A. A. Carmichael, Atty. Gen., and Jas. T. Hardin, Asst. Atty. Gen., for the State.

The following charges were refused to defendant.

'3. The Court charges you, Gentlemen of the Jury, if there is in the minds of any juror a reasonable supposition of the defendant's innocence, growing out of the evidence in this case, you should not convict the defendant.

'14. I charge you, Gentlemen of the jury, that if there is one single fact proven to the satisfaction of the jury which is inconsistent with the defendant's guilt, the jury should acquit him.'

HARWOOD, Judge.

This appellant stands convicted of murder in the second degree under an indictment charging him with murder in the first degree. The victim was appellant's young stepson, and died as a result of poisoning.
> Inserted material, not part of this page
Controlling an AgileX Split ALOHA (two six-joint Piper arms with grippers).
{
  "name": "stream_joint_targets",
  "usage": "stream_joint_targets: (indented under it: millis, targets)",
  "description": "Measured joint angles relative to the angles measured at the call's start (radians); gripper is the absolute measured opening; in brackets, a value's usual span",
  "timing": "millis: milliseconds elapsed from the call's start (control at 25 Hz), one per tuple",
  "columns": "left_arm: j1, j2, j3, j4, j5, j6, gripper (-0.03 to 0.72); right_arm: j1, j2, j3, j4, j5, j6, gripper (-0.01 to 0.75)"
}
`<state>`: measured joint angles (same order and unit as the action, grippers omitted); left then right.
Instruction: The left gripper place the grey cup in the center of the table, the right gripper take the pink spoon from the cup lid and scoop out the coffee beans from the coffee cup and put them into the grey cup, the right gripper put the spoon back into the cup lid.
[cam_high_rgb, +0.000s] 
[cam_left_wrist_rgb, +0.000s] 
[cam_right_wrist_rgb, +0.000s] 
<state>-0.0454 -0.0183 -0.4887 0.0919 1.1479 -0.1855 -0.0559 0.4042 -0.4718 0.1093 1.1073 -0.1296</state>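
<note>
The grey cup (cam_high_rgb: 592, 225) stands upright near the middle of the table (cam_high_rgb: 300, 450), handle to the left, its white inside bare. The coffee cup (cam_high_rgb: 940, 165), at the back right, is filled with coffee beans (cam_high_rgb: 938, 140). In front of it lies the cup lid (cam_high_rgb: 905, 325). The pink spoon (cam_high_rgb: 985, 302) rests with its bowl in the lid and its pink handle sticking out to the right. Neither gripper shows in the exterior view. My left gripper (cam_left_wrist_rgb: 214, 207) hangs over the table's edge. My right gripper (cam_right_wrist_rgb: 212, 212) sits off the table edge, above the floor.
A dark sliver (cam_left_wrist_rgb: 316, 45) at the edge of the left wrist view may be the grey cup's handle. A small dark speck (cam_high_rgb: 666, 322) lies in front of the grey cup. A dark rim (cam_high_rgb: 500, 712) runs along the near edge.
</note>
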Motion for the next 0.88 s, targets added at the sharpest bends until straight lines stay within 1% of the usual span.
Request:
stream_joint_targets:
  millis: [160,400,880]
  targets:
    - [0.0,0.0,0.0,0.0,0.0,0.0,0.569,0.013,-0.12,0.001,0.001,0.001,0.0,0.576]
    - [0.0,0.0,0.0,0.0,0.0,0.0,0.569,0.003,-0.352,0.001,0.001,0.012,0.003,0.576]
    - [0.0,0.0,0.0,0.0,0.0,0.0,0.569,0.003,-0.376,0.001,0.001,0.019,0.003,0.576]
The evidence submitted by the State was, in our opinion, wholly sufficient to support the verdict and judgment rendered.

This court certified to the Supreme Court the following question in this case: 'On the indictment hereinabove set out, was the jury authorized to find the defendant guilty of a lesser offense than murder in the first degree?'

The Supreme Court has answered this question in the affirmative, and thus disposed of one of the important questions involved in this appeal. See 48 So.2d 7.

The only other point, or points of sufficient import to warrant discussion involve the conduct of the Solicitor in his argument to the jury, and his cross examination of the appellant.
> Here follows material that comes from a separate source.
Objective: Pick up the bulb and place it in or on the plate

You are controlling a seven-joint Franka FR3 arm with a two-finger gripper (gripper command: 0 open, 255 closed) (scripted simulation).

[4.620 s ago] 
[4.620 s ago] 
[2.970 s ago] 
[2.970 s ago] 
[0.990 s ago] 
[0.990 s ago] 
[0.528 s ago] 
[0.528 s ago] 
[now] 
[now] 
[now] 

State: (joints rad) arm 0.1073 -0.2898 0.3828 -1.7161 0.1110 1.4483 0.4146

This argument has been set out in full in the record. We will extract only those parts urged by counsel as prejudicial, or which we consider material to this decision.

It is inferable from the record that Mr. Laudon Williams had testified as a witness in a previous trial of this case, but not in the present trial.

The record shows the following statements during the Solicitor's argument:

'When this case first broke, late in the afternoon, when we were in the trial of this case, Laudon Williams, of the Montgomery Apothecary, came into this court house, and called Mr. Hinson off and told him about it.

'Mr. Pinkston: We object to that and ask to exclude it from the jury.

'The Court: Yes,--that isn't evidence in the case.

'The Solicitor: What is that?

'Mr. Pinkston: You spoke about Laudon Williams, what you said.

'The Solicitor: You object about that?

'Mr. Pinkston: Yes, I do.

'Mr. Spann: We move to exclude it.

'The Court: Yes,--that isn't evidence in the case, what the Solicitor said about that witness, gentleman, coming into this court house; It is only what has been testified in this case that you consider.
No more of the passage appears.